Clegg's brussels sprouts, tomato and feta salad. Photos courtesy Holly Clegg.

Healthy with Holly: Revisiting Clegg’s recipes

Holly Clegg.

From 2010 to 2016, cookbook author and chef Holly Clegg shared her kitchen knowledge and inventive recipes month after month in the pages of inRegister with her column, “Holly’s Scoop.” Mixing classic favorites with crowd-pleasing new creations, Clegg not only brought delicious ideas, but put a focus on the nutrition behind the meals.

Offering nutritional information to keep her readers and fellow chefs in the loop, Clegg’s recipes put health at the forefront without compromising taste and Louisiana traditions.

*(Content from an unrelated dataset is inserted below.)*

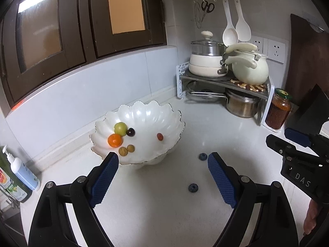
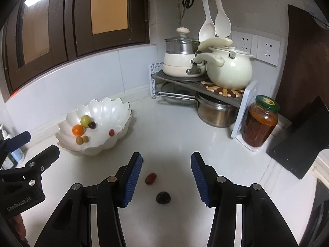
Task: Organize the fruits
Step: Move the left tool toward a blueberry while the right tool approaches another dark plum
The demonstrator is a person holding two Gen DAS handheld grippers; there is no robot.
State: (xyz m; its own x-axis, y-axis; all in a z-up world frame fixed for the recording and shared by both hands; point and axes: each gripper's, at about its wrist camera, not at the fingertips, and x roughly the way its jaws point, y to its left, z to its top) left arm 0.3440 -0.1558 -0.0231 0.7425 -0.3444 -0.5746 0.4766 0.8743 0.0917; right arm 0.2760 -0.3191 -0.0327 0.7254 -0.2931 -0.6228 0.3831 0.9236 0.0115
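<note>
A white scalloped bowl [image 1: 156,115] stands by the back wall and holds an orange [image 1: 115,140], a green fruit [image 1: 120,129], a dark grape [image 1: 130,132], two tan longans [image 1: 123,151] and a red jujube [image 1: 160,136]. Two blueberries [image 1: 202,156] [image 1: 193,187] lie on the counter between the wide-open fingers of my left gripper [image 1: 163,158], which holds nothing. In the right wrist view the bowl [image 2: 107,111] is at the left. A red jujube [image 2: 150,178] and a dark round fruit [image 2: 163,197] lie on the counter between the fingers of my right gripper [image 2: 166,158], open and empty.
A corner rack [image 1: 224,80] carries pots and a cream kettle [image 1: 249,70], with a steel pot underneath. A jar of red sauce [image 2: 260,121] stands beside it. A dark board [image 2: 298,140] leans at the right. A pump bottle [image 1: 22,173] stands at the left edge.
</note>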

With wellness on the mind this week, we took a look back at some of our favorite of Clegg’s inRegister recipes.

Read on for the recipes we’ll be whipping up in the coming weeks, and click on the recipe titles to see more from that month’s column:


This recipe will win over even the wariest Brussels sprouts newbie.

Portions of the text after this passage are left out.